Video Viral Sengketa Teluk Bakau, DPRD Batam Siapkan Langkah Tegas
Polemik sengketa lahan di Teluk Bakau, Nongsa, kembali mencuat setelah sebuah video yang memperlihatkan warga menghentikan rombongan pria di kawasan PL 2 Teluk Bakau viral di media sosial.
Batam, Batamnews – Polemik sengketa lahan di Teluk Bakau, Nongsa, kembali mencuat setelah sebuah video yang memperlihatkan warga menghentikan rombongan pria di kawasan PL 2 Teluk Bakau viral di media sosial. Insiden ini berkaitan dengan sengketa lahan yang sebelumnya telah dibahas dalam Rapat Dengar Pendapat (RDP) di DPRD Kota Batam.
Dalam video berdurasi 2 menit 9 detik tersebut, seorang pria berbaju batik menyatakan bahwa urusan tersebut akan dibicarakan bersama pria berjaket hitam, yang disebut sebagai anggotanya. "Nanti bicara sama ini ya, saya numpang lewat tak bisa," ujarnya.
Namun, warga Teluk Bakau menegaskan bahwa berdasarkan hasil RDP, tidak boleh ada aktivitas atau alat berat yang memasuki kawasan PL 2. "Kita sudah sepakat dalam RDP di Kantor Dewan, tidak boleh ada aktivitas apapun di PL 2," ujar warga yang merekam video tersebut.
Pria berjaket hitam kemudian menjelaskan bahwa permasalahan mereka berbeda dari sengketa yang sebelumnya dibahas. Namun, warga tetap bersikukuh menjalankan amanah RDP, yang melarang akses apapun di kawasan tersebut hingga masalah selesai.
Baca juga: Dewan Pengupahan Karimun Tetapkan UMK 2025 Rp 3,95 Juta dan UMSK Sektor Granit Rp 3,96 Juta
Dalam video tersebut, pria berbaju batik sempat melontarkan pernyataan yang memancing perhatian: "Dewan mana yang berani ngomong gitu? Kita sikat itu," ujarnya dengan nada ketus.
Menyusul viralnya video tersebut, Ketua Komisi I DPRD Kota Batam, Jelvin Tan, menyatakan pihaknya akan segera menjadwalkan ulang RDP untuk menyelesaikan sengketa lahan tersebut.
"Kami akan mengadakan rapat internal dan memanggil pihak-pihak terkait, termasuk perusahaan, warga, dan instansi terkait, untuk mencari solusi," ujar Jelvin, Selasa, 10 Desember 2024.

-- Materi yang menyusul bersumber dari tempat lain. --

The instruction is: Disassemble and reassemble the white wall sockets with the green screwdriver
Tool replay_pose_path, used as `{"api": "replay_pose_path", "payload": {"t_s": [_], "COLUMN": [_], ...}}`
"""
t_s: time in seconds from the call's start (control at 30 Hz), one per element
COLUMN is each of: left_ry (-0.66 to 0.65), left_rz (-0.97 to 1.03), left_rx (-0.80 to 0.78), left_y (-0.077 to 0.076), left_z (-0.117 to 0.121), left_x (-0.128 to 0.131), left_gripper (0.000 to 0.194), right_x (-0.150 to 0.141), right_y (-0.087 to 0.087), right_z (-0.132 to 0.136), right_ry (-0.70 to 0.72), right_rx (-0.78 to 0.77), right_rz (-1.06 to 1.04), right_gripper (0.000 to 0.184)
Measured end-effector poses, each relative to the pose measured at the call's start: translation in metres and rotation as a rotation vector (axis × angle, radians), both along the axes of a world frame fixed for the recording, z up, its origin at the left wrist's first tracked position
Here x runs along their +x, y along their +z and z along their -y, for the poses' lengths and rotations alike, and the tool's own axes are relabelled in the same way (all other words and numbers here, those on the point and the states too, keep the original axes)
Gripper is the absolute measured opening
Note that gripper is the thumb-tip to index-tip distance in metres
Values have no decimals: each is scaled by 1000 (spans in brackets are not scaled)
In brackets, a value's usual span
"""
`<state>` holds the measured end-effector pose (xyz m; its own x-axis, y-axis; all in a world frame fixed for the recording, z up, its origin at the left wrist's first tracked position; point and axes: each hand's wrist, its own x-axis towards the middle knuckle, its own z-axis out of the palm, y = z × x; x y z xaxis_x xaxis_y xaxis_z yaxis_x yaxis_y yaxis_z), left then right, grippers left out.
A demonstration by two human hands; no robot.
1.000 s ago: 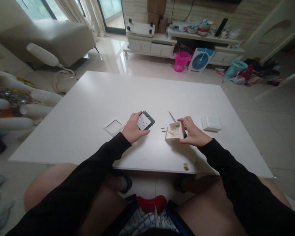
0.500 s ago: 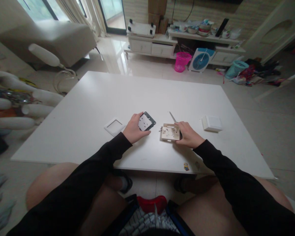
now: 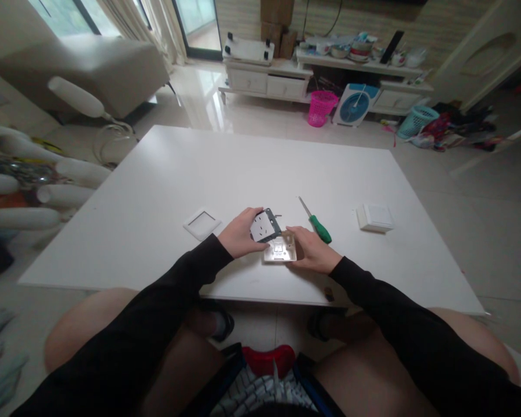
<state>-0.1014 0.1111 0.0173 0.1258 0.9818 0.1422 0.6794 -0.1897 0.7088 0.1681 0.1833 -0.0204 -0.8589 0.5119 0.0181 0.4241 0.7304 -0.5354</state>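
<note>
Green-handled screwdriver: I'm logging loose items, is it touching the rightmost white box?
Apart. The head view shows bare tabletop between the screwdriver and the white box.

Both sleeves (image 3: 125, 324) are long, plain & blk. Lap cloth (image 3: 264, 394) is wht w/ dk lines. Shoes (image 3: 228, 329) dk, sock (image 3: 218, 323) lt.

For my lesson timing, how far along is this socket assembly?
Apparently done: the square white plastic frame lies separate. In hand: the left hand holds the white, dark-edged socket insert by the open cream box in the right hand. Probably left: seating the insert, outside the box; fixing it with the green-handled screwdriver; adding the frame.
</note>
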Motion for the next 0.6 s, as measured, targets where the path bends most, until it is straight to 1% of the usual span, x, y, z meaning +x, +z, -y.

Ia menambahkan bahwa RDP ini akan dilaksanakan secepatnya untuk menghindari eskalasi konflik lebih lanjut. "Jika pihak-pihak yang diundang tidak hadir atau tidak merespons, kami akan berkoordinasi dengan pimpinan untuk mengambil langkah hukum. Video yang beredar telah mencoreng marwah lembaga DPRD Kota Batam," tegasnya.

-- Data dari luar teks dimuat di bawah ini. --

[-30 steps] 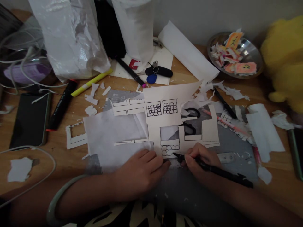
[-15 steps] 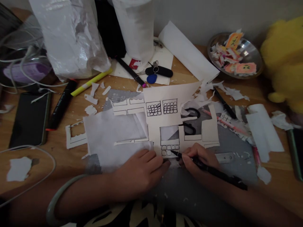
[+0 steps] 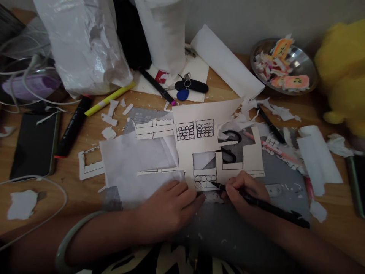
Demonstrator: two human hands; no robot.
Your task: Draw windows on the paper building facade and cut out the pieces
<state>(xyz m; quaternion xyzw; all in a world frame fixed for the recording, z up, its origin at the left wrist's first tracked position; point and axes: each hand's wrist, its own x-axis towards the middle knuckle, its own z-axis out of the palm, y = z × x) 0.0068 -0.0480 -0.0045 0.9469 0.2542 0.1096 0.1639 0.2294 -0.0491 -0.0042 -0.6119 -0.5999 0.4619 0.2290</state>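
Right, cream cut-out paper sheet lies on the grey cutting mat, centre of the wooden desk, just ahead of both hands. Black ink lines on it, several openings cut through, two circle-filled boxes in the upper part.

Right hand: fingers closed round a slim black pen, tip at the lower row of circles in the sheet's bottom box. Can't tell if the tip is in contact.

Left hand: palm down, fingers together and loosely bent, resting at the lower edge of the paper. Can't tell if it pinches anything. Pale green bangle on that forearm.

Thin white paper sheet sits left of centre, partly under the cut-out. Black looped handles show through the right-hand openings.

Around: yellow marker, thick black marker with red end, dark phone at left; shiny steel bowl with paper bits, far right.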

Baca juga: Bakamla Zona Barat Gelar Makan Bergizi Gratis Bersama 732 Siswa SDN 018 Sagulung
Sebelumnya, RDP terkait sengketa ini sempat tertunda karena ketidaksesuaian perusahaan yang diundang. Anggota DPRD Kota Batam, Muhammad Fadhli, mengungkapkan bahwa perusahaan yang hadir dalam RDP tidak memiliki legalitas hukum yang jelas.
"Perusahaan yang kita undang tidak sesuai dengan PT yang mendapat alokasi lahan. Perusahaan yang hadir legalnya tidak berbadan hukum," ujarnya.

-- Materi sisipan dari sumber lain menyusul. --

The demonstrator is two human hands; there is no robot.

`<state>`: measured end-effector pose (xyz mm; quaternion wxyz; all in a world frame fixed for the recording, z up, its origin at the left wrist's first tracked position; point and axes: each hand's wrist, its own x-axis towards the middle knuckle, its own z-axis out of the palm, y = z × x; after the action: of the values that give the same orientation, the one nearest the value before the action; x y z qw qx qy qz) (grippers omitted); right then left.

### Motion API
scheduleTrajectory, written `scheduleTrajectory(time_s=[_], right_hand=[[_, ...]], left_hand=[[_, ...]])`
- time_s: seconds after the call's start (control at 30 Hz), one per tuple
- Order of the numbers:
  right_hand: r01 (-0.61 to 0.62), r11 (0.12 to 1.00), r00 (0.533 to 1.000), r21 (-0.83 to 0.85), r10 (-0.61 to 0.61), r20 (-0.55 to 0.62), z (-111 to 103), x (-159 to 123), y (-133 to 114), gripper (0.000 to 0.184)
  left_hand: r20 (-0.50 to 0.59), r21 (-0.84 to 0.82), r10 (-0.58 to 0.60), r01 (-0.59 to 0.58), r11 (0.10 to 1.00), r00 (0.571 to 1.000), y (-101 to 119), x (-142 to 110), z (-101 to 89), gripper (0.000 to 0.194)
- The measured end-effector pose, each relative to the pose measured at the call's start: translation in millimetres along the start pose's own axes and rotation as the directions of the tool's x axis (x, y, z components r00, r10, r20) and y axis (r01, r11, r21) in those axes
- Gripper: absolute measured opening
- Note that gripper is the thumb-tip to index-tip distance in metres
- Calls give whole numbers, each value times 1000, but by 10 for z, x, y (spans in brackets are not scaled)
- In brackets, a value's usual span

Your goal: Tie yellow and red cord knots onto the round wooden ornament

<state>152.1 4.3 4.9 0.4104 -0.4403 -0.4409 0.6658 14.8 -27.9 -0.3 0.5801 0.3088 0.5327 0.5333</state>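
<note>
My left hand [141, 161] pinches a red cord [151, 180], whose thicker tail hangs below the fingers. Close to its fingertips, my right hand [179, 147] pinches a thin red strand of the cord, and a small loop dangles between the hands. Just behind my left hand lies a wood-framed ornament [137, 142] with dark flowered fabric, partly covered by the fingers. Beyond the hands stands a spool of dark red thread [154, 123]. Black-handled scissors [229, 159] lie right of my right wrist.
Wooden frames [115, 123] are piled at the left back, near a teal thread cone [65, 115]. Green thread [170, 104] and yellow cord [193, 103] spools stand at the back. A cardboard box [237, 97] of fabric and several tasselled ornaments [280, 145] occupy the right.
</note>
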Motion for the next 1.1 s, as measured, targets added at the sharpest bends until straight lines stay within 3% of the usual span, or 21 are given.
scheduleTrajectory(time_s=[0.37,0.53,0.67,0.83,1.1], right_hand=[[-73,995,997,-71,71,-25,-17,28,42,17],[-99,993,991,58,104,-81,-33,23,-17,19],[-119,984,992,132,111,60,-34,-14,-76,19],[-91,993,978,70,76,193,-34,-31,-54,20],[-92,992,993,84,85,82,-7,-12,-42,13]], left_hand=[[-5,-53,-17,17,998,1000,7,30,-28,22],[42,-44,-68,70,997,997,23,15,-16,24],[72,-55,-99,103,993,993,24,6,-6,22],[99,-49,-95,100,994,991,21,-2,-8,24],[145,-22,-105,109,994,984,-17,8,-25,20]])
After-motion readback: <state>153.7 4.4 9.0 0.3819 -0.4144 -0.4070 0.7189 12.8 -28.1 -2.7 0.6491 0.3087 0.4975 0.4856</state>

Menurut data BP Batam, lahan sengketa tersebut dialokasikan kepada PT Citra Tri Tunas. Namun, permohonan RDP dari masyarakat menyebutkan bahwa lahan tersebut terkait dengan PT Citra Buana Perkasa.
Sengketa ini berawal dari ketidakpuasan warga Teluk Bakau atas uang ganti rugi yang dinilai belum sesuai. Dalam RDP sebelumnya, warga meminta kejelasan terkait alokasi lahan dan tanggung jawab perusahaan yang terlibat.
Komisi I DPRD Kota Batam berharap agenda RDP mendatang dapat menjadi solusi konkret untuk menyelesaikan konflik ini, sekaligus mencegah terjadinya eskalasi yang lebih besar.